— DATA SEGMENT —
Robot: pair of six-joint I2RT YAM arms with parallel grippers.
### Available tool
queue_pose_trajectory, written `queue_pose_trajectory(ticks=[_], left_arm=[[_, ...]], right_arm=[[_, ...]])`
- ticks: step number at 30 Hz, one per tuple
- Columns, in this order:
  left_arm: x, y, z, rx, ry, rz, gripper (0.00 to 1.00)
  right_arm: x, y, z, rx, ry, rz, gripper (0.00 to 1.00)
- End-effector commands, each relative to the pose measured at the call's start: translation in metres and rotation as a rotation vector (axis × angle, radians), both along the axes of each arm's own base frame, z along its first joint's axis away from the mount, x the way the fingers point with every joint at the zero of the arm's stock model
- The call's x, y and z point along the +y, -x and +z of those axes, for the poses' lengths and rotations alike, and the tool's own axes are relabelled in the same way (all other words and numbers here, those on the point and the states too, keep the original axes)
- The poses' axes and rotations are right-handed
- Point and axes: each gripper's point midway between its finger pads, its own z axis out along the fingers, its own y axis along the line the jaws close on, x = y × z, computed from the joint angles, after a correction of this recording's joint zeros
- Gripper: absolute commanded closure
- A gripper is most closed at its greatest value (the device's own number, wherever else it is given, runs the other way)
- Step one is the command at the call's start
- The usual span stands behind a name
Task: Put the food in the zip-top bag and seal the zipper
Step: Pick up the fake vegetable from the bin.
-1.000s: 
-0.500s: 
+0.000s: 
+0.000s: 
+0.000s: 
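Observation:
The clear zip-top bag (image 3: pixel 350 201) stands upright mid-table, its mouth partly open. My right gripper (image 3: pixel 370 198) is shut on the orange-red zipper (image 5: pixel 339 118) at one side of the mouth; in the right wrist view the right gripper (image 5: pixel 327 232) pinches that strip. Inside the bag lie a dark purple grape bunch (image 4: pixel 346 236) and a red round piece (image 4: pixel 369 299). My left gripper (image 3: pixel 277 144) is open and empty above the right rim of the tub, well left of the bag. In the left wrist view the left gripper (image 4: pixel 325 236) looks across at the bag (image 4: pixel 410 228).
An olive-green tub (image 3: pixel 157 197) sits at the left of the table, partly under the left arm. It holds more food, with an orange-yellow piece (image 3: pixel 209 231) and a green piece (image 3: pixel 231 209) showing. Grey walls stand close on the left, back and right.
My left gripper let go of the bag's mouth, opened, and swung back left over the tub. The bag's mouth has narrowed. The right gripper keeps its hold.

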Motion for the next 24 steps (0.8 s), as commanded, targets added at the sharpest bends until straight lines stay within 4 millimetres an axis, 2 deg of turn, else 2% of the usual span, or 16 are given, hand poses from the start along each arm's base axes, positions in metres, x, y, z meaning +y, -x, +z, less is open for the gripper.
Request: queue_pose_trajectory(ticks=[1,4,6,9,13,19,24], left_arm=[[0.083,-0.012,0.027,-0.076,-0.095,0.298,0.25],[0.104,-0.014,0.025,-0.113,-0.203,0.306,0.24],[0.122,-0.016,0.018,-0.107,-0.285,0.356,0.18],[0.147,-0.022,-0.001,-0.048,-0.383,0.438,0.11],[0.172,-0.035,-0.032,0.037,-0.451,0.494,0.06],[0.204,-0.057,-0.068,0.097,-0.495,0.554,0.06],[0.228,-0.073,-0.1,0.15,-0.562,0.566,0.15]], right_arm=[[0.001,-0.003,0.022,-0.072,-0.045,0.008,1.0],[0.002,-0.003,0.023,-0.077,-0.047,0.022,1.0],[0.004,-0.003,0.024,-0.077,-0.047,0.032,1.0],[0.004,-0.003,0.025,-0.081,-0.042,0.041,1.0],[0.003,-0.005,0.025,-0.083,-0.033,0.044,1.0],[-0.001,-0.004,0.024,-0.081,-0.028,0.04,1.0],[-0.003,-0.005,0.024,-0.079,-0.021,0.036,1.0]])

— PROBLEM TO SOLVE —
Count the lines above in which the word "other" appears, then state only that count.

— RESPONSE BELOW —
2